Once the data has been read, print it back in full, exactly.

==========

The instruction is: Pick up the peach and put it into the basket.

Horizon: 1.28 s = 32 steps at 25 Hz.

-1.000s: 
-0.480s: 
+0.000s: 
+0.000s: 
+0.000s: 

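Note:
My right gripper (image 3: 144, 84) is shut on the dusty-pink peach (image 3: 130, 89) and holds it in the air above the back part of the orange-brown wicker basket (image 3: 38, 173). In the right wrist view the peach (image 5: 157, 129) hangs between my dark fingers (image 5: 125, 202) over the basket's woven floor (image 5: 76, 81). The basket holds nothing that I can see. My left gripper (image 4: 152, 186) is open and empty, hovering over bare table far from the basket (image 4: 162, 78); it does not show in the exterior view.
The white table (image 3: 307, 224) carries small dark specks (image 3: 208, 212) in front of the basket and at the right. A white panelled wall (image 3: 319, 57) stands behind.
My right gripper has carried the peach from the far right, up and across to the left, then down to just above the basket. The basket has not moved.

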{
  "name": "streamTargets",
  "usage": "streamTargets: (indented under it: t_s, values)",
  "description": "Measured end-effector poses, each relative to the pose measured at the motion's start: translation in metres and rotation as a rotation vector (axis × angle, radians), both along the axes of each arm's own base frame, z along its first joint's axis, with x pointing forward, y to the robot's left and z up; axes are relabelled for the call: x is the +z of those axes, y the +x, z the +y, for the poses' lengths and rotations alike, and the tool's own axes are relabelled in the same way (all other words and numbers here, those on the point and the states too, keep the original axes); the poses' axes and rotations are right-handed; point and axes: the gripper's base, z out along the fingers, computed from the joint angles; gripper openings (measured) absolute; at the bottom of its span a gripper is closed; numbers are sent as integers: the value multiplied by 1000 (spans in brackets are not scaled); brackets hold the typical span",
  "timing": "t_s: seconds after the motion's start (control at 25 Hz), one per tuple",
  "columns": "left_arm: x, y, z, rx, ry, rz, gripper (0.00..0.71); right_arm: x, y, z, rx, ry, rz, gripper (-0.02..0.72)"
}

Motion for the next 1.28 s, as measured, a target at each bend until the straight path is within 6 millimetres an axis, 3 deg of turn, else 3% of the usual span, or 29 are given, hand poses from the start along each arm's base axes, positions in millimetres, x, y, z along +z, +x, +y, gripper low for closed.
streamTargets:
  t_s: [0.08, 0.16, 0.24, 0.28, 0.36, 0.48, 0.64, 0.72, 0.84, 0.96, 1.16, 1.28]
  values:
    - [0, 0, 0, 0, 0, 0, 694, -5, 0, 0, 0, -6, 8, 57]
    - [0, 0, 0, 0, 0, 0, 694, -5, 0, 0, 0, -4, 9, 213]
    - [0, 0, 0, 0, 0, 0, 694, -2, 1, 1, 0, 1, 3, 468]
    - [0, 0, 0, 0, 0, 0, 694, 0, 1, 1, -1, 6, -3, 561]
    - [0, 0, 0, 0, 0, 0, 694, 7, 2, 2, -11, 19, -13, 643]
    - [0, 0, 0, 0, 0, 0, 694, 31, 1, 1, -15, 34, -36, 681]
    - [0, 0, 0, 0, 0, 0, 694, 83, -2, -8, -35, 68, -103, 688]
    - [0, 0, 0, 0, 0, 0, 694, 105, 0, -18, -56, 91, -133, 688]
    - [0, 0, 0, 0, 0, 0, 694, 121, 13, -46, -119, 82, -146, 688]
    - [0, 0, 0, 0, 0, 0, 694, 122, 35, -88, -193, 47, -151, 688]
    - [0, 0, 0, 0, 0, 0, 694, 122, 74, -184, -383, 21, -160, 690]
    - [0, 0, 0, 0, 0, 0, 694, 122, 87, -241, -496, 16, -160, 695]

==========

◆ PROBLEM SOLUTION
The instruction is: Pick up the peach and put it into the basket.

Horizon: 1.28 s = 32 steps at 25 Hz.

-1.000s: 
-0.480s: 
+0.000s: 
+0.000s: 
+0.000s: 

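Note:
My right gripper (image 3: 144, 84) is shut on the dusty-pink peach (image 3: 130, 89) and holds it in the air above the back part of the orange-brown wicker basket (image 3: 38, 173). In the right wrist view the peach (image 5: 157, 129) hangs between my dark fingers (image 5: 125, 202) over the basket's woven floor (image 5: 76, 81). The basket holds nothing that I can see. My left gripper (image 4: 152, 186) is open and empty, hovering over bare table far from the basket (image 4: 162, 78); it does not show in the exterior view.
The white table (image 3: 307, 224) carries small dark specks (image 3: 208, 212) in front of the basket and at the right. A white panelled wall (image 3: 319, 57) stands behind.
My right gripper has carried the peach from the far right, up and across to the left, then down to just above the basket. The basket has not moved.
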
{
  "name": "streamTargets",
  "usage": "streamTargets: (indented under it: t_s, values)",
  "description": "Measured end-effector poses, each relative to the pose measured at the motion's start: translation in metres and rotation as a rotation vector (axis × angle, radians), both along the axes of each arm's own base frame, z along its first joint's axis, with x pointing forward, y to the robot's left and z up; axes are relabelled for the call: x is the +z of those axes, y the +x, z the +y, for the poses' lengths and rotations alike, and the tool's own axes are relabelled in the same way (all other words and numbers here, those on the point and the states too, keep the original axes); the poses' axes and rotations are right-handed; point and axes: the gripper's base, z out along the fingers, computed from the joint angles; gripper openings (measured) absolute; at the bottom of its span a gripper is closed; numbers are sent as integers: the value multiplied by 1000 (spans in brackets are not scaled); brackets hold the typical span",
  "timing": "t_s: seconds after the motion's start (control at 25 Hz), one per tuple",
  "columns": "left_arm: x, y, z, rx, ry, rz, gripper (0.00..0.71); right_arm: x, y, z, rx, ry, rz, gripper (-0.02..0.72)"
}

Motion for the next 1.28 s, as measured, a target at each bend until the straight path is within 6 millimetres an axis, 3 deg of turn, else 3% of the usual span, or 29 are given, hand poses from the start along each arm's base axes, positions in millimetres, x, y, z along +z, +x, +y, gripper low for closed.
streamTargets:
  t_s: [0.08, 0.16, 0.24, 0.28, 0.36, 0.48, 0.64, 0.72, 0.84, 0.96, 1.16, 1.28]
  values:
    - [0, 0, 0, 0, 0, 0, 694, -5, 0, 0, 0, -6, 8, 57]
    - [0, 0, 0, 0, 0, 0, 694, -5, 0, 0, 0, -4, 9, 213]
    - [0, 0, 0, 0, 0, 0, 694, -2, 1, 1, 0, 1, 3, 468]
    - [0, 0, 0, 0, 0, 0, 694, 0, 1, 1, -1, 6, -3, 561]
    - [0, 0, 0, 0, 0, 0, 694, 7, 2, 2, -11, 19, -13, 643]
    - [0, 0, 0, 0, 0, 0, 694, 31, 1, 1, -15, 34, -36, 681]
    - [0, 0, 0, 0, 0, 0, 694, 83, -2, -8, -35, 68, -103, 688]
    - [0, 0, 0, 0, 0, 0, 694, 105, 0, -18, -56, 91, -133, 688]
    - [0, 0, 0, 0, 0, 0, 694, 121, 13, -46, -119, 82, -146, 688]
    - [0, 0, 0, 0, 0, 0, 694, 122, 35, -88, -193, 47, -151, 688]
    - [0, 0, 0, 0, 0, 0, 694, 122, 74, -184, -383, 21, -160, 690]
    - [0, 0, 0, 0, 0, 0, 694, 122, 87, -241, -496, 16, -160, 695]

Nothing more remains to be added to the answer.